Mi docta y buena amiga, doña Electa Segovia, me habló de un personaje prodigioso: el filósofo, también cantante, escritor y activista Bob Randall. Un aborigen australiano. Bueno, en realidad Bob Randall era mestizo. Su madre, Tanguawa, era una indígena y su padre, Robert Liddle, un ganadero británico. Ella era una de sus sirvientas.

Falleció Bob el pasado mes de mayo. Tenía, se supone, unos 81 años. Aparte de cantar maravillosamente (My Brown Skin Baby They Take Him Away es una joya), se hizo famoso en Australia como defensor de los aborígenes, sus hermanos. En 1938 las leyes australianas (en vigor hasta 1970) obligaban a las autoridades a separar a los niños mestizos de sus familias indígenas para ponerlos bajo la tutela del gobierno. Entre los 7 y los 20 años Bob vivió como un prisionero en diversas instituciones del Estado. Nunca olvidó a su familia materna. La última vez que los vio, estaban desnudos. Solo les cubrían las cadenas con las que la policía impedían su fuga. Se les acusaba sin pruebas del delito de robar un buey. Con el que parece que toda la tribu se alimentó.

Al terminar su internado, salió como un ciudadano aparentemente preparado para el mundo civilizado. Con ropas adecuadas, evangelizado por la Iglesia Anglicana y hablando un inglés muy aceptable. Le asignaron papeles. Con una fecha aproximada de nacimiento y un nombre británico: Robert James Randall. Pero en su equipaje secreto llevaba una pesada carga de cicatrices emocionales. Entre las que estaban el miedo y sus raíces amputadas. Nunca volvió a ver a su madre. Había desaparecido de la faz de tierra. Decía siempre que le quedaba la otra madre. La tierra rojiza y amiga de los desiertos australianos.

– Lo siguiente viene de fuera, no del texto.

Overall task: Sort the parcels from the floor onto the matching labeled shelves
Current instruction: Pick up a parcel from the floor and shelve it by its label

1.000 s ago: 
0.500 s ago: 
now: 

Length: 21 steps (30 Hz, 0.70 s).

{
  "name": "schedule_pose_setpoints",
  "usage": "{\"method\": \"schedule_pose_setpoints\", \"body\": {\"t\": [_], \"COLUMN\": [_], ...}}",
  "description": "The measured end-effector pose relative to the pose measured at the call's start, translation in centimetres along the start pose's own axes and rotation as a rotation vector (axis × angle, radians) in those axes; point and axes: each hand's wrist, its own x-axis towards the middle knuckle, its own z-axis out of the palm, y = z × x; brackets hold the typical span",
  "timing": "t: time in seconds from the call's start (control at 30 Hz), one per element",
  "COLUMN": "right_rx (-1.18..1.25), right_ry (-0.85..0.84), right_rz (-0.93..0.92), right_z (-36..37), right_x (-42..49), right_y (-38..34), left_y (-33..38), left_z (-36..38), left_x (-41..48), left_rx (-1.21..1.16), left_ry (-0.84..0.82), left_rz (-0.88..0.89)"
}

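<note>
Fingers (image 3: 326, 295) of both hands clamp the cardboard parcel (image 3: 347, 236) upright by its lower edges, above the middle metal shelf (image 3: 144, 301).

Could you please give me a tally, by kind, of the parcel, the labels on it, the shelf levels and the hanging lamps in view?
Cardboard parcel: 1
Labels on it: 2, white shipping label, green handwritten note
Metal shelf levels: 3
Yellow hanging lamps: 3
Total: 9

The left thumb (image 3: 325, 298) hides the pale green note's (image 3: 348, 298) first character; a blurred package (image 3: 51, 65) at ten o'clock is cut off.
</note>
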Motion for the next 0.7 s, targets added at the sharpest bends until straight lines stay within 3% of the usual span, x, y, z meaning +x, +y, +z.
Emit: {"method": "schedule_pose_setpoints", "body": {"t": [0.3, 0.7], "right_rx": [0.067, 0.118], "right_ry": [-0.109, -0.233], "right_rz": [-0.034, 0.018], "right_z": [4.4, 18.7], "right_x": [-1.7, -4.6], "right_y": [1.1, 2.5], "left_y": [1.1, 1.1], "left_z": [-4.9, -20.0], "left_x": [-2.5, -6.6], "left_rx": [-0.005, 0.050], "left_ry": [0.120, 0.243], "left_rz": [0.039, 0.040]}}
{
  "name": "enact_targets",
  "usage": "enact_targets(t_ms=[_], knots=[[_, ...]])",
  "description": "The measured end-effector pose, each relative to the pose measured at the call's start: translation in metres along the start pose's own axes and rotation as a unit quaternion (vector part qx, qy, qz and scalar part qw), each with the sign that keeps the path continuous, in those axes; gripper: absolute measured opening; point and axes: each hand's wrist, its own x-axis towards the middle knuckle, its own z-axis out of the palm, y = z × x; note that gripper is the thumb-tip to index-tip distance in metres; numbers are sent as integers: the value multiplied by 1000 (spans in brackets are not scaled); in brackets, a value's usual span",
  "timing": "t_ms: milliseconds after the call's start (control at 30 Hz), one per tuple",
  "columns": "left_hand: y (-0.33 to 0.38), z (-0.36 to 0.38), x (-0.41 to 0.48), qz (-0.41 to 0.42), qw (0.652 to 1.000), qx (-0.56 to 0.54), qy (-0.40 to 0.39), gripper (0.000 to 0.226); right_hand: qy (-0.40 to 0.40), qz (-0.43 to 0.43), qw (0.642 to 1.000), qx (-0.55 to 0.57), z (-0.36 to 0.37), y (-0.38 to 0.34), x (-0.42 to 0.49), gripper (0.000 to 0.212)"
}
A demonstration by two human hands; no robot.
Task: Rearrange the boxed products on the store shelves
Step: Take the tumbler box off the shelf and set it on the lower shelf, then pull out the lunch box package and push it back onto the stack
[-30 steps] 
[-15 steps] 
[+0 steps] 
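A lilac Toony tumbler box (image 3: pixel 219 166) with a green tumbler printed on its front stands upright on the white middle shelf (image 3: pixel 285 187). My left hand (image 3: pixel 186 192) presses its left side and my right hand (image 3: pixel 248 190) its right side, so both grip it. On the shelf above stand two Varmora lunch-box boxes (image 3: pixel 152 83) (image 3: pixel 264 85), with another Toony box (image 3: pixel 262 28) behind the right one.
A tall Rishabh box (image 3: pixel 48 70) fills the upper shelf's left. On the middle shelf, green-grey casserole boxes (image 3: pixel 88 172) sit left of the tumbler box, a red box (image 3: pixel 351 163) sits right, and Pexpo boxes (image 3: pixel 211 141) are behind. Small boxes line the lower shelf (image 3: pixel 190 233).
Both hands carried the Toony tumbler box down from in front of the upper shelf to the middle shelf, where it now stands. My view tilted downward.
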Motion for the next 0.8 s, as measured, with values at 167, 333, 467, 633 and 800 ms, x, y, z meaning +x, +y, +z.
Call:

Bob trabajó como maestro de escuela. Escribió varios libros. Y sobre todo cantó. Defendió siempre a su gente de los desiertos centrales, los Yankunytjatjara. Ellos le llamaban el «Tjilpi» el abuelo sabio y bondadoso. En 2008 el entonces presidente australiano, Kevin Rudd, pidió públicamente perdón a la «generación robada», la generación de Bob Randall. El «Tjilpi» dijo que las palabras del político eran ya como el sonido vacío de un tambor muerto. Hasta el final de su vida insistía en que somos responsables de la tierra que hemos recibido. Y que nuestro amor por ella, como el amor a la madre, no puede tener ni límites ni condiciones.